There's something called the Law of Holes. Wikipedia defines in in the following manner:
The first law of holes, or the law of holes, is an adage which states that "if you find yourself in a hole, stop digging". Meaning that if in an untenable position, it is best to stop carrying on and exacerbating the situation.
It's possible that progressives have never heard of the Law of Holes, and if they have, reject it because they truly believe that they have a monopoly on what is moral and right. So, they keep digging, getting more outraged over issues both little and big.

Here's the thing. Most people are no longer listening as the shrill voices of the outraged echo off the walls of a hole that keeps getting deeper.

Update:
----------------------

In an fascinating exploration of some of the comments made by progressive opinion leaders who now argue that liberal "condescension" toward the "deplorables" is doing the Democratic party no good, William McGurn (read the whole thing) provides example after example of the advice progressive writers are giving to other progressives. To wit, this question from a writer at Slate who was interviewing Joan C. Willams (an lawyer and activist who "has worked her whole adult life on gender bias") on the topic of liberal condescension. The interviewer asks:
“What attitude should we be taking toward people who voted for a racist buffoon who is scamming them?”
You just can't make this stuff up!

McGurn comments:
Ms. Williams, a University of California law professor who has written a new book on the white working class, generously avoids telling her interviewer he is a perfect instance of the problem. But the larger progressive dilemma here is that contempt is baked into the identity politics that defines today’s Democratic Party.

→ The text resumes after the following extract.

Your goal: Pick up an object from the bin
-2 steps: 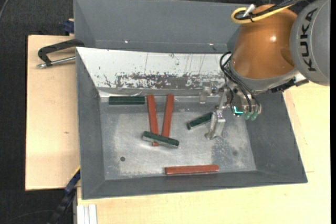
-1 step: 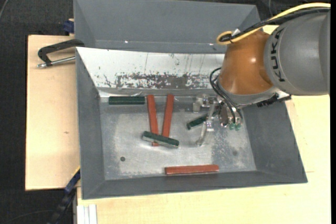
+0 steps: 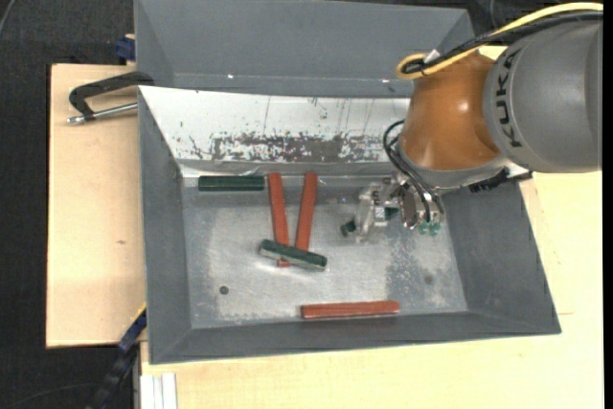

When Mrs. Clinton labeled Trump voters deplorable (“racist, sexist, homophobic, xenophobic, Islamophobic, you name it”) she was simply following identity politics to its logical conclusion. Because identity politics transforms those on the other side of the argument—i.e., Americans who are pro-life, who respect the military, who may work in the coal industry—from political opponents into oppressors.
The hole gets deeper every day.

Footnote:
-----------------

* It would be unfair to omit the fact that there are many conservative elites who think that their positions are also unassailable. The neocons sold us on the notion that we could democratize the Islamic states of the Middle East—purple thumbs and all. That has not worked out well. They were dead wrong. Now they are horrified by the election of Donald Trump, sniffing at his tweets, encouraging and sometimes contributing to the soft coup attempt that is ongoing, and smirking as he struggles to govern. Funny though that their governance, although certainly more effective than the brand offered by the previous administration, was still flawed in a variety of fundamental ways.